Durant trois jours, je vais confier mon être, mon honneur à ces gens-là. Quelle influence vont exercer sur les neuf jurés les trois magistrats ? Je n’en sais rien. De ces douze personnes – derrière, il y a aussi deux jurés supplémentaires qui ne participeront sans doute pas au délibéré – va dépendre mon destin. Quel grand mot, mon destin ! Je ne vais pas me mettre à parler le langage du décor où je me trouve. Quand je suis entré dans le box, menotté et encadré par deux gendarmes, je me suis fait l’effet d’un taureau pénétrant dans l’arène sous le regard fasciné de ceux qui affectent une curiosité de bon aloi, et qui attendent la mise à mort. Ils savent que la peine capitale n’existe plus mais perçoivent avec intuition qu’il est mille manières de l’infliger. Par le silence imposé ou l’humiliation, par la dérision, le mépris ou la condescendance, par l’attention creuse et formelle, par un semblant d’humanisme à chaque seconde contredit, par une sanction absurde et implacable, par l’innocence bafouée. Parce que je suis innocent et qu’en même temps, me disant cela, je ne suis pas loin de me trouver ridicule avec ma conscience et mes illusions. Tout concourt si naturellement à me persuader de ma culpabilité que je me sens presque enclin à douter de moi-même. Pourtant, je suis innocent. Je n’ai rien fait. Le jury m’observe avec des yeux ronds et abrutis.

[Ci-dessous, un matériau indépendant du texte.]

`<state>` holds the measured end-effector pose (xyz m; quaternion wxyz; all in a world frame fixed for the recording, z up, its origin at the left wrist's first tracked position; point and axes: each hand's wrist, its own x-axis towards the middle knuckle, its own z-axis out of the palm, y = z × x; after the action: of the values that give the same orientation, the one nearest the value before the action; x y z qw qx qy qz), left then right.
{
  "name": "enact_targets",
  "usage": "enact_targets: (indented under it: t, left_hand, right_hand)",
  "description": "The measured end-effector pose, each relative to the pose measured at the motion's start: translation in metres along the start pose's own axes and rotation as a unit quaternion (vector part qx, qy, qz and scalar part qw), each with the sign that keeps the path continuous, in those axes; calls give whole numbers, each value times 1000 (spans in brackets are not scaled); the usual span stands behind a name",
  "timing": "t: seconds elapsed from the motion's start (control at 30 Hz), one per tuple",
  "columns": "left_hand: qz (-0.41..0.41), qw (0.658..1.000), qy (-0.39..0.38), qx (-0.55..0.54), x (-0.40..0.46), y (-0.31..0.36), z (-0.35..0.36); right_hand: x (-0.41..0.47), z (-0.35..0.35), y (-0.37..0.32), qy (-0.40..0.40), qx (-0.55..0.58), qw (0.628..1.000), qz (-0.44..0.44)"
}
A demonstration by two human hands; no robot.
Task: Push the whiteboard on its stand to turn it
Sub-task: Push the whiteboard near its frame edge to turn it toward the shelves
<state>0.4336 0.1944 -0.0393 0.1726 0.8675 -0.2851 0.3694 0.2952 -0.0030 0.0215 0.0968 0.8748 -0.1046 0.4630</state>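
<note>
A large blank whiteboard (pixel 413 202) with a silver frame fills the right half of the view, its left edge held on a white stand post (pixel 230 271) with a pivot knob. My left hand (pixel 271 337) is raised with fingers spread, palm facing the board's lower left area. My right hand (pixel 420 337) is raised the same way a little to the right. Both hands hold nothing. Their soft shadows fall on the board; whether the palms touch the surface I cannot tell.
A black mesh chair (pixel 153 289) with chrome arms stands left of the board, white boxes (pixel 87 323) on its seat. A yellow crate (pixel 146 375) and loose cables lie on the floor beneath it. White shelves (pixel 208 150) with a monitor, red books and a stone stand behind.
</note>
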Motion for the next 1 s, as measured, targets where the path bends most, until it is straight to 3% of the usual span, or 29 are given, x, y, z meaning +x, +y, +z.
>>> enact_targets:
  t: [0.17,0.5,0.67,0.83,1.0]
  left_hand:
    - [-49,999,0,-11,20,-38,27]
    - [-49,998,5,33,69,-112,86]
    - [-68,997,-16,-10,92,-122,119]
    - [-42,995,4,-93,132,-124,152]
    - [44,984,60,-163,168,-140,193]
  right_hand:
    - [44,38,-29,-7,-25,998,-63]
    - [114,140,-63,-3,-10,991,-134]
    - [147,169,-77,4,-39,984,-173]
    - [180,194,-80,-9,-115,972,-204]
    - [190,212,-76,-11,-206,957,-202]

Il s’attendait à voir quoi ? Une bête, un monstre, un phénomène de foire à quatre mains et autant de jambes ? Dans la salle d’audience, je ne connais personne. Tout seul dans cet étrange univers, quelle va être mon attitude ? Vais-je jouer le jeu de l’accusé poli et méritant, vais-je me taire, vais-je me battre ? Mon avocat, assis devant moi, ne me sera d’aucun secours, c’est clair. Je l’ai vu une fois avant le procès : petit gommeux plus préoccupé de lui que de moi, s’écoutant parler avec suffisance. Il m’a tendu la main tout à l’heure comme s’il me faisait cadeau de sa présence et de son infinie qualité.

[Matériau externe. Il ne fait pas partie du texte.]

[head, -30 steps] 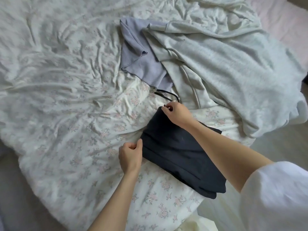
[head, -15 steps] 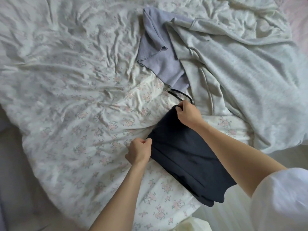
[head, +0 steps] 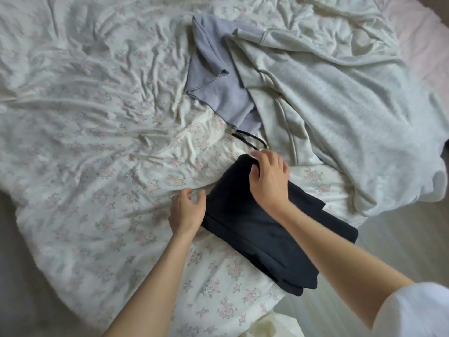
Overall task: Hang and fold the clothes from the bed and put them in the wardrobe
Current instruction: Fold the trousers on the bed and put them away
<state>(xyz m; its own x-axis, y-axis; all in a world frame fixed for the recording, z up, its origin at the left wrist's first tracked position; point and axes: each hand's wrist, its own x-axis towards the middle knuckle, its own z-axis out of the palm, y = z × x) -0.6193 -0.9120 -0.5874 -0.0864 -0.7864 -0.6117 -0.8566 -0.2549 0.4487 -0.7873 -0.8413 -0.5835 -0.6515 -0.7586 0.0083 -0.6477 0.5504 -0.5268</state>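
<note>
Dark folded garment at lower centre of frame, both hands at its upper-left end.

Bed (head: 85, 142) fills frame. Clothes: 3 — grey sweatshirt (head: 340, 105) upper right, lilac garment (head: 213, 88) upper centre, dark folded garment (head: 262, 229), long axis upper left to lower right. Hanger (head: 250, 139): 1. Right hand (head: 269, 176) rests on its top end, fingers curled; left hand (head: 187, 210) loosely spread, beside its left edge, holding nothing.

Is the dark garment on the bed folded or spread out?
Folded. The dark garment lies as a compact oblong with layered edges showing at its near end. The right hand rests on its far end; the left hand is at its side.
</note>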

C’est ma faute, je n’ai pas voulu un avocat de grande réputation. Pourtant, beaucoup de noms m’ont été soufflés en prison, mais je ne souhaitais pas m’encombrer d’un conseil qui m’aurait fatigué à force de recommandations et d’interdictions. Et je n’aurais pas eu de quoi régler les honoraires, d’après ce que je sais des tarifs pratiqués. Alors, je l’ai jouée modeste ! Avec la vanité de mon petit maître, cela fera une moyenne. La vérité est que je pars battu car ce que j’ai vu de la justice durant deux ans d’instruction m’a enlevé toute illusion. Cet avocat ou un autre, quelle importance ? Je ne tiens pas à jouer leur jeu, grand avocat, respect, dialogue et, au bout, la condamnation qui tombe. Je flotte dans cette salle trop grande pour moi. Je ne suis pas à ma place.Pourtant, c’est à moi, maintenant. La présidente me questionne sur mon identité, mon domicile, ma profession. Je me lève et je réponds. La politesse d’une vie ne s’oublie jamais.

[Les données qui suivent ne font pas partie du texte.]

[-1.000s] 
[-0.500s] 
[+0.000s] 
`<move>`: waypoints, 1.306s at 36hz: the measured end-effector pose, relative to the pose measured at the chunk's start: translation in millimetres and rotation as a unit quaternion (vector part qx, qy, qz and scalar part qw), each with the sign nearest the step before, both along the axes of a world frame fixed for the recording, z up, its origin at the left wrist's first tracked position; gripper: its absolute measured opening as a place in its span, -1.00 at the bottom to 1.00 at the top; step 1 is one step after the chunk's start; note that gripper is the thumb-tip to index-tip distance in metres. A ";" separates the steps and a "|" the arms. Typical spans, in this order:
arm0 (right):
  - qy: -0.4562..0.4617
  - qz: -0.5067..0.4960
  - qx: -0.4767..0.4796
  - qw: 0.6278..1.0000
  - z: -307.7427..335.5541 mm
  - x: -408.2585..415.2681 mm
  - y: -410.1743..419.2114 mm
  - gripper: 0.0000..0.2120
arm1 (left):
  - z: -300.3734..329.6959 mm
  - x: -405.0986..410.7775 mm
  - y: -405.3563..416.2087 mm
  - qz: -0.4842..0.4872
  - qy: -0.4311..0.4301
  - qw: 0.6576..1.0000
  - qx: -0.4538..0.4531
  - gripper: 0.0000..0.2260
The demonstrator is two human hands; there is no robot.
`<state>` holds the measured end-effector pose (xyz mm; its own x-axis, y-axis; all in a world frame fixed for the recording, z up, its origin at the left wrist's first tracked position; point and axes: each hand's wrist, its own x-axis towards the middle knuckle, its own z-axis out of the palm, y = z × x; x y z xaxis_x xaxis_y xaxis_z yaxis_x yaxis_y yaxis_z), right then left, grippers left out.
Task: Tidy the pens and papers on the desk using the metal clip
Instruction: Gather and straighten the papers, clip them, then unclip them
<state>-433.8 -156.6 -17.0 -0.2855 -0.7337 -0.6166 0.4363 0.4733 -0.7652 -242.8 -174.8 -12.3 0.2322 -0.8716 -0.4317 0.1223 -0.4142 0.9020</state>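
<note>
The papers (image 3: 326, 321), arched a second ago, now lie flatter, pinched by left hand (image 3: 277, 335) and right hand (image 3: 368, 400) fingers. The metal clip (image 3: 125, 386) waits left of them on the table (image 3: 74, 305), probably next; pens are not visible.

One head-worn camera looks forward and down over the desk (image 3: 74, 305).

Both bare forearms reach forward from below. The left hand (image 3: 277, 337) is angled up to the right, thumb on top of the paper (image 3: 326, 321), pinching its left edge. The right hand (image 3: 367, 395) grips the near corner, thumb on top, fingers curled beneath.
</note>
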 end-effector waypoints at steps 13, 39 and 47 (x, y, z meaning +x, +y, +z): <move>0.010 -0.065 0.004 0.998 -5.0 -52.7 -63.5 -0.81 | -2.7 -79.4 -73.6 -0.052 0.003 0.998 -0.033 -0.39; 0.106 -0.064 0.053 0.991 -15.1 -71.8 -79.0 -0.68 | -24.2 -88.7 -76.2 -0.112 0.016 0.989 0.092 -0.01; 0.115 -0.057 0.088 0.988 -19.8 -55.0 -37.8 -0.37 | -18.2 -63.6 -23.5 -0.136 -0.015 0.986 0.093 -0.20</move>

La lecture de l’ordonnance de ma mise en accusation est une épreuve pour tout le monde. La greffière écorche les noms propres, hésite sur les termes techniques et découpe les groupes de mots dans les phrases en dépit du bon sens. Je ne suis pas persuadé qu’on puisse avoir une vision limpide de ce qui m’est reproché à la suite de ce pensum. On comprend certes l’essentiel, qui me renvoie devant la cour d’assises de Paris pour un homicide volontaire commis sur la personne de Marie Boise… Je ne peux pas dire que j’ai écouté avec une attention soutenue cette longue litanie. Mais des éclats, comme sortis du texte, viennent me provoquer l’esprit. Les noms de personnes que j’ai connues, sexe, drogue, nuits, partouzes, disputes… La lecture terminée, un silence se fait, qui dure quelques secondes. Il y a comme un suspense avant d’affronter le gros du travail.